* _Exercise brief_: Repeat, word for word, all the data that follows, and exclude the pictures.

* _Data excerpt_:
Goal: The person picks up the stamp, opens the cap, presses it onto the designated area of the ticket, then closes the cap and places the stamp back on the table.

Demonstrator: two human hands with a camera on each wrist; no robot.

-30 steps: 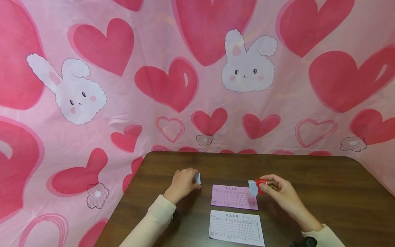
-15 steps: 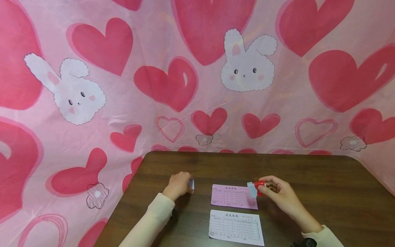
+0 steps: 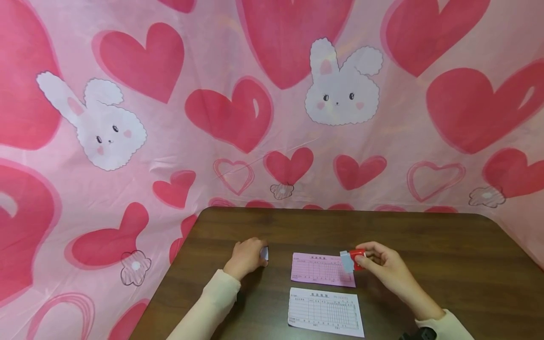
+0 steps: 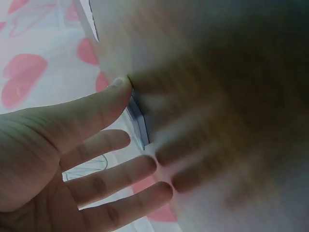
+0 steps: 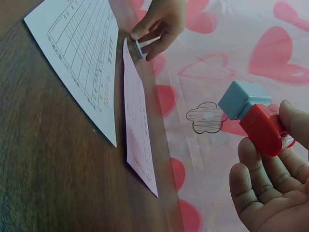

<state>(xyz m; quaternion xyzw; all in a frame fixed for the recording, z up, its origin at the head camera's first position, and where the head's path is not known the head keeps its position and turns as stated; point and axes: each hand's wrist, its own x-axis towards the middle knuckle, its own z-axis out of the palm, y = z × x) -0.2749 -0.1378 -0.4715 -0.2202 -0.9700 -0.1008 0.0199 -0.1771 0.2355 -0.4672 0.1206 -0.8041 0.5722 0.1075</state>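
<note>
From where I stand, the right hand [image 3: 384, 262] holds a rounded red plastic piece with a boxy pale-blue end [image 5: 264, 128], its thumb and fingers pinching the red body. The object juts from that grip toward nine o'clock, blue end outermost. Seen from the head, it overlaps the three o'clock end of a printed pink paper slip [image 3: 314, 270]; only the right wrist view reveals it raised above the dark wood-grain bench [image 3: 446, 255], against the pink heart-print cloth [image 3: 289, 28].

The left hand [image 3: 245, 257] pinches a thin, flat pale-blue piece [image 4: 139, 123]. From the head it peeks out at that hand's three o'clock side, mostly covered. The left wrist view uncovers its narrow edge by the thumb; the right wrist view has it between thumb and finger. I cannot tell whether it touches the bench.

The pink slip lies between the hands, a printed white paper slip [image 3: 323, 311] at its six o'clock.
</note>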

* _Solution to this exercise_:
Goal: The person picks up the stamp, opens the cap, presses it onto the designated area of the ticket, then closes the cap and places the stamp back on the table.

Demonstrator: two human hands with a camera on each wrist; no robot.

-30 steps: 
-15 steps: 
+0 steps: 
+0 steps: 
+0 steps: 

<state>(xyz m; quaternion xyzw; all in a frame fixed for the recording, z up, its origin at the head camera's first position, and where the head's path is not known the head keeps its position and turns as stated; point and axes: each hand's wrist, its own x-axis towards the middle knuckle, its own z-axis out of the palm, y = z × x) -0.2749 -0.1378 -0.4715 -0.2202 -0.9700 -0.1008 0.0199 -0.1771 0.2355 -0.4672 0.1206 -0.8041 0.5722 0.1075</state>
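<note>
From where I stand, the right hand [image 3: 384, 262] holds a rounded red plastic piece with a boxy pale-blue end [image 5: 264, 128], its thumb and fingers pinching the red body. The object juts from that grip toward nine o'clock, blue end outermost. Seen from the head, it overlaps the three o'clock end of a printed pink paper slip [image 3: 314, 270]; only the right wrist view reveals it raised above the dark wood-grain bench [image 3: 446, 255], against the pink heart-print cloth [image 3: 289, 28].

The left hand [image 3: 245, 257] pinches a thin, flat pale-blue piece [image 4: 139, 123]. From the head it peeks out at that hand's three o'clock side, mostly covered. The left wrist view uncovers its narrow edge by the thumb; the right wrist view has it between thumb and finger. I cannot tell whether it touches the bench.

The pink slip lies between the hands, a printed white paper slip [image 3: 323, 311] at its six o'clock.
</note>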

Nothing else is needed to complete the exercise.